Он замер, но затем опомнился, поддерживая её запрокинувшуюся голову.
— Гермиона… — вымолвил он. — Я не призрак. Ты в больнице… тебя ранило… Ты не знаешь? — пробормотал Гарри. — Ты упала, Беллатрикс задела тебя… Я жив, я… убил его.
Она не слушала его сбивчивых объяснений, а только смотрела на него.
— Плевать, — выговорила она, — плевать, если это всё неправда, или я умерла, плевать…
Она закрыла глаза, чувствуя, как голова кружится, как мир вращается вокруг неё. Она пошла за ним, какая разница куда — в этот мир или в тот... Какая разница?
*
— Гермиона, — позвал он намного тише, но она открыла глаза и нашла его рядом.
Она лежала на кровати, смутно сознавая, что это больничная койка.
— Ты поправишься, — сказал он. Она вдруг заметила, какими красными были его глаза. — Они сказали, что всё позади, что ты очнулась, и… всё будет хорошо.
Он опять сказал это и даже не заметил — все повторяли это «всё будет хорошо» направо и налево... Но от него это слышать было совсем другое.
— Ты хочешь увидеть всех? — торопливо спросил он.
Она покачала головой.
— Я… не хочу никого… — с трудом проговорила она, — пока.
Гарри кивнул.

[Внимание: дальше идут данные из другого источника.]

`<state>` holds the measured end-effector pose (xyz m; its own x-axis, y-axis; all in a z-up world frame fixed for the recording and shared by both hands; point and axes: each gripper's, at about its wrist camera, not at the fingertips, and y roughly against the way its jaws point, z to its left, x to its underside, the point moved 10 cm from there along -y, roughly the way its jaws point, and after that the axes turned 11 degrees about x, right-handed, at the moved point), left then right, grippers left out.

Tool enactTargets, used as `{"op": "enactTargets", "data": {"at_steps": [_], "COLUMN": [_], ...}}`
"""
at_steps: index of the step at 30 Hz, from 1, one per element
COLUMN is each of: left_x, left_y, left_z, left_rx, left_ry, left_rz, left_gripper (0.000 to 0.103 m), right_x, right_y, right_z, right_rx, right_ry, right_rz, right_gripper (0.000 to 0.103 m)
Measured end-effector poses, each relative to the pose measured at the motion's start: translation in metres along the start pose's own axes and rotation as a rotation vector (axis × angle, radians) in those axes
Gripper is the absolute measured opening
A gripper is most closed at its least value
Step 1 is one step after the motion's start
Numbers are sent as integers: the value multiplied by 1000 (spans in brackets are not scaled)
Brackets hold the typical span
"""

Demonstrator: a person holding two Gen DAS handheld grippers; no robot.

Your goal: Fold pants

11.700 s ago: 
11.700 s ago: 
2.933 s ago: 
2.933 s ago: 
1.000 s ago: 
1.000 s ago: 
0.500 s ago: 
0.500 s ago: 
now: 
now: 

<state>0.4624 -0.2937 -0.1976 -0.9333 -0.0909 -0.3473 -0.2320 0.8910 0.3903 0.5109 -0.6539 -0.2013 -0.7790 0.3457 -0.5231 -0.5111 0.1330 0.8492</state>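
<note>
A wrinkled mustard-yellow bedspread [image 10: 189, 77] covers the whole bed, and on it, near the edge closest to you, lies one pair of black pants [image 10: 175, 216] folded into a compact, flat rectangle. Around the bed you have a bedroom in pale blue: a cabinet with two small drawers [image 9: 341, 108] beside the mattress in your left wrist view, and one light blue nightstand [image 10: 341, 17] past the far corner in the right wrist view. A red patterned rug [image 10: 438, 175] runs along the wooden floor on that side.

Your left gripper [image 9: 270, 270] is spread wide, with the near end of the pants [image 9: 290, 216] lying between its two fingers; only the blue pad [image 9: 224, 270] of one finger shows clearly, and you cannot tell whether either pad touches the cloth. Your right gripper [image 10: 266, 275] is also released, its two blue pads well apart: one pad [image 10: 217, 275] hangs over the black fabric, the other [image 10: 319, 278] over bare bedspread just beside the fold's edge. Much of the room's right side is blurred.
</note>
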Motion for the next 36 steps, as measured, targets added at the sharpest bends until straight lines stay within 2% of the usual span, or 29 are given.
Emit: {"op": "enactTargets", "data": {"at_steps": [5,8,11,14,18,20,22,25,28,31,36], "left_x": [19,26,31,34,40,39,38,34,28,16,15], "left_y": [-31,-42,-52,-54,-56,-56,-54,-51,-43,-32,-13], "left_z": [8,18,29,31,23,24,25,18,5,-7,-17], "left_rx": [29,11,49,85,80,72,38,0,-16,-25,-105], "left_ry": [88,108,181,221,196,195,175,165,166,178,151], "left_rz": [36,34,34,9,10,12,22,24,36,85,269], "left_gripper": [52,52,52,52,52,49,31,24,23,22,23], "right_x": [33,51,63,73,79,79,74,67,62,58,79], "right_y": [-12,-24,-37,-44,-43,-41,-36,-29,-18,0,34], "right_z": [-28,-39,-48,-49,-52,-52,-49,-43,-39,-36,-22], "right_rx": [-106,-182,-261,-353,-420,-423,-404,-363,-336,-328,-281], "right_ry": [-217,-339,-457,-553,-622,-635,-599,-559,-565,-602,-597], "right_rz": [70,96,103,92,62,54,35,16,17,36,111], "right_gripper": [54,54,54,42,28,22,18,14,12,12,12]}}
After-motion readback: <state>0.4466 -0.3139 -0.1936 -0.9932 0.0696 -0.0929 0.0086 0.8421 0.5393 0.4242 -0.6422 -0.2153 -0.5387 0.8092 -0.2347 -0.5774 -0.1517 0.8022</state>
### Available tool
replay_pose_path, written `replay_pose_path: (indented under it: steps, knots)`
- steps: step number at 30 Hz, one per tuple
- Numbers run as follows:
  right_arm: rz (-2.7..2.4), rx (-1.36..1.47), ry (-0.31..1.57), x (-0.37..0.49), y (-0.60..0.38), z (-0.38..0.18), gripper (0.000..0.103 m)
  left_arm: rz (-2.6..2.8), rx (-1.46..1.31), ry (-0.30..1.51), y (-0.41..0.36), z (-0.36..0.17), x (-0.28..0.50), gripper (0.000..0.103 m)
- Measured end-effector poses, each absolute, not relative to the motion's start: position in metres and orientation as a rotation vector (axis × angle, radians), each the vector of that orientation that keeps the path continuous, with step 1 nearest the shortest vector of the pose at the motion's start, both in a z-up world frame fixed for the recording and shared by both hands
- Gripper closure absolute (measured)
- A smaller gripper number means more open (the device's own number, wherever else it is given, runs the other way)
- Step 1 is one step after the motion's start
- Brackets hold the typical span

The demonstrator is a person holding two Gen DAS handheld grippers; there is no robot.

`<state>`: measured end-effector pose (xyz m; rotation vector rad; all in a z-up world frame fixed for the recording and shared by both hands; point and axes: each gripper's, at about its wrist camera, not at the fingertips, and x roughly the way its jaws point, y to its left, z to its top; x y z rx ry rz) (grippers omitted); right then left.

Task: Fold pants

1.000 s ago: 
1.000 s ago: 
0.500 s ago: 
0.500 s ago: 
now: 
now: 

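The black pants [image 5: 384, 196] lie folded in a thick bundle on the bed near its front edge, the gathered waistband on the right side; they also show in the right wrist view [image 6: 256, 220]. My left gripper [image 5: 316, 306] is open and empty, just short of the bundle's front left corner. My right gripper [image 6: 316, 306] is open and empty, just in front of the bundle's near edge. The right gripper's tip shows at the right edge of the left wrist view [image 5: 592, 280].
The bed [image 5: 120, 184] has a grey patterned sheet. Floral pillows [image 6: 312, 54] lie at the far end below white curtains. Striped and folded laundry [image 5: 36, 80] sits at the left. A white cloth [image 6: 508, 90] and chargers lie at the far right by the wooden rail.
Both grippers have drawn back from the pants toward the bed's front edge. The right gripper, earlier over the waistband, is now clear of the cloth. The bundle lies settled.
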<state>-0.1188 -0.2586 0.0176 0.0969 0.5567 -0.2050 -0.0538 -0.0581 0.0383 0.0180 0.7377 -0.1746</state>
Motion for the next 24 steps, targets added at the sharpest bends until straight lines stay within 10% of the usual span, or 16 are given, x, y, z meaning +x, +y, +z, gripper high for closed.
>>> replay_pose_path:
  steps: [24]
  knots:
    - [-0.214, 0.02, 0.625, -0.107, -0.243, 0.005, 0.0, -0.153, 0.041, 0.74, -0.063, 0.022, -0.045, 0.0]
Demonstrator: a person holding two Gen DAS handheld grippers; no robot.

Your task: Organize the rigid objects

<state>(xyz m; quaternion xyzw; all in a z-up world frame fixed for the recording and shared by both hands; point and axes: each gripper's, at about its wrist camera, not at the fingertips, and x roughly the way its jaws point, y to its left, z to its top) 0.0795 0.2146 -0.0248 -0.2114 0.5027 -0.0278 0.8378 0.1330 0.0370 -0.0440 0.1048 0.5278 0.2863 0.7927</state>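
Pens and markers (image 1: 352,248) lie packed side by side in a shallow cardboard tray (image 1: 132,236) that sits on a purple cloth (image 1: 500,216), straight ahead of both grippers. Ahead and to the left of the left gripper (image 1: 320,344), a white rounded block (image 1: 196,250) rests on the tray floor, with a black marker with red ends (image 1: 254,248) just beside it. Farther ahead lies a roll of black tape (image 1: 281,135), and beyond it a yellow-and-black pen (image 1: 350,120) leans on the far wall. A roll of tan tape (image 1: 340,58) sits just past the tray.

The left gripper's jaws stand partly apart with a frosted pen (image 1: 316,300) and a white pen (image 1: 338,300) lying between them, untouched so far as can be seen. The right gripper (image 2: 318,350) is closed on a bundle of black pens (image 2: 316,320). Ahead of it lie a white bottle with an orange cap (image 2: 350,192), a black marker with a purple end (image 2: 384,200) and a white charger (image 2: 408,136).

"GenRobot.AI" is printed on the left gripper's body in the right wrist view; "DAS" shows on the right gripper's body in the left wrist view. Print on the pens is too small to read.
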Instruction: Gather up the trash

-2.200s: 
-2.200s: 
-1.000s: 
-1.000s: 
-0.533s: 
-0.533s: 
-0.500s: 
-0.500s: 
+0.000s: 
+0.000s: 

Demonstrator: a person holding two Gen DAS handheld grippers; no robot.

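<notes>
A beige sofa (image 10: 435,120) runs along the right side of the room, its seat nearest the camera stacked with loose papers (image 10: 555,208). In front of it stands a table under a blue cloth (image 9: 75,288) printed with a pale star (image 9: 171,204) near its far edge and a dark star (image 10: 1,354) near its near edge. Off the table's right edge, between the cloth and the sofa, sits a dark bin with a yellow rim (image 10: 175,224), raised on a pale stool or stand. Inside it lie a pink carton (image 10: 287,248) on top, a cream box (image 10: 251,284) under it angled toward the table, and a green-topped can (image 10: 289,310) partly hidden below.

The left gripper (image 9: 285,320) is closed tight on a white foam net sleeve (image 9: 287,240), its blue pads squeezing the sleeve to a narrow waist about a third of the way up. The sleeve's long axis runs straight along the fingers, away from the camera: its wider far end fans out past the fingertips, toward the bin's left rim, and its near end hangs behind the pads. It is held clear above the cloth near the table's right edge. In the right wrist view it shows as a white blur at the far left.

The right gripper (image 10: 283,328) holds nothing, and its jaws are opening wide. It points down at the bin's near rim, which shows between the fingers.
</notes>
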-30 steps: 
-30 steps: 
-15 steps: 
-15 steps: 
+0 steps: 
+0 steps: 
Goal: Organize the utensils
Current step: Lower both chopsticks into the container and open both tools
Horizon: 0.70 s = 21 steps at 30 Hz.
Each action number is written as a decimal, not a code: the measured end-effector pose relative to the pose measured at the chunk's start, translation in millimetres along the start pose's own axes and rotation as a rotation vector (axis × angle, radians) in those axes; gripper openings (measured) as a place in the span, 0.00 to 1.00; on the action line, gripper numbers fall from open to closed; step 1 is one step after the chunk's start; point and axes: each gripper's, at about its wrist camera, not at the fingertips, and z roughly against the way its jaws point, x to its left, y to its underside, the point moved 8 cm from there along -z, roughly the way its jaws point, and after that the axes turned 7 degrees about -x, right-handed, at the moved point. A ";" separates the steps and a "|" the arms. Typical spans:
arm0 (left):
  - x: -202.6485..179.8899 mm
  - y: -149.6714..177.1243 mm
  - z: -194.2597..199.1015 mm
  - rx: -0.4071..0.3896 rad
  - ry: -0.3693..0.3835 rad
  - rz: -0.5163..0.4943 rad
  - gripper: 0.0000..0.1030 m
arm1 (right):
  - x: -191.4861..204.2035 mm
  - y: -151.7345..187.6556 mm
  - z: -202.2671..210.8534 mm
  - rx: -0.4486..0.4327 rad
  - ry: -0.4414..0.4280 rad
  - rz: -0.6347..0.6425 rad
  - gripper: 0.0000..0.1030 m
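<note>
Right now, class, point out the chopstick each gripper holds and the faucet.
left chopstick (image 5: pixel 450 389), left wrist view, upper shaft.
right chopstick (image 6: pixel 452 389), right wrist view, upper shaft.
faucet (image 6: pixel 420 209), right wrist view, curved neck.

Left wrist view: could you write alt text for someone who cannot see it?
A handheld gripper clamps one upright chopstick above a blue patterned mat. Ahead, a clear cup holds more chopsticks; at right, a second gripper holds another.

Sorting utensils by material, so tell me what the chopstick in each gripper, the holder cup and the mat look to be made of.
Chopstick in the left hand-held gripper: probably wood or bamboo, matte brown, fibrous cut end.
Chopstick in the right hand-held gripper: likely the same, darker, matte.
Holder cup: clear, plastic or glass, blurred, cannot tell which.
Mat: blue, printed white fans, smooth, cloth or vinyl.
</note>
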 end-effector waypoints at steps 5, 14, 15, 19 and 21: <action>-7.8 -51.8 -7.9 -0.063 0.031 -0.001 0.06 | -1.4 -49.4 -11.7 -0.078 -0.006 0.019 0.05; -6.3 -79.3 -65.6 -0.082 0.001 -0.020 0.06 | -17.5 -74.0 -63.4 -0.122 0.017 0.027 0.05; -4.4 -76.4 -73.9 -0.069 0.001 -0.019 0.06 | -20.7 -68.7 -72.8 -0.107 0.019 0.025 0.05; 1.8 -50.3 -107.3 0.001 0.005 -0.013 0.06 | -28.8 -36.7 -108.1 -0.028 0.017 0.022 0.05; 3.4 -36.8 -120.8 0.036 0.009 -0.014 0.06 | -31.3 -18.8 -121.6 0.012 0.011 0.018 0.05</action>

Потом немного растерянно дёрнулся.
— Я пойду… тебе надо отдохнуть…
— Нет, не надо, не сейчас…
— Хорошо. — Он остался.
Ей нужно было немного времени, совсем немного, чтобы собраться с силами. Он не сдвинулся с места, просто сидел у её кровати.
— Ты был тут? всё это время? — спросила она тихо.
Гарри кивнул.
— Не только я, Рон тоже, и Джинни, и МакГонагалл… — ответил он.
Гермиона качнула головой, останавливая его.
— Ты был там со мной, — вымолвила она, не сводя глаз с его лица.
Он не спросил где.
— Я слышала тебя, — проговорила она. — То, что ты говорил. Твой голос, и руки, я чувствовала… Больше никого.
— Только… — начал он.
— Ты и я, как в палатке, — выдохнула она.
Он замер.
— Я думал, это глупо, что я говорю с тобой, ведь ты не слышишь, — едва слышно отозвался он и сжал её руку. — Иногда ты что-то бормотала, будто звала...
Она глубоко вздохнула, было больно, но это ерунда, это не та боль.
— Я чуть не вошла в ту дверь, — прошептала она. — В мою арку.
Гарри слегка побледнел.
— Ты не дал мне. — Она глядела на него, а он всё ещё держал её руку.
— Может, ты был моим провожатым? Моим ангелом Смерти?
Он замотал головой.
— Я не собрал три дара, — сказал Гарри. — Я потерял камень в лесу.
— Камень всё это время висел у меня на шее, — ответила Гермиона, прикрыв глаза.
Он долго молчал.
— Я не оставил тебя, — вымолвил он.
— Я знаю, — кивнула она. — Теперь я поняла. Там не ничто, там — снова мы с тобой.
— Мы с тобой? — повторил он.
Редактировать— Везде, — ответила она.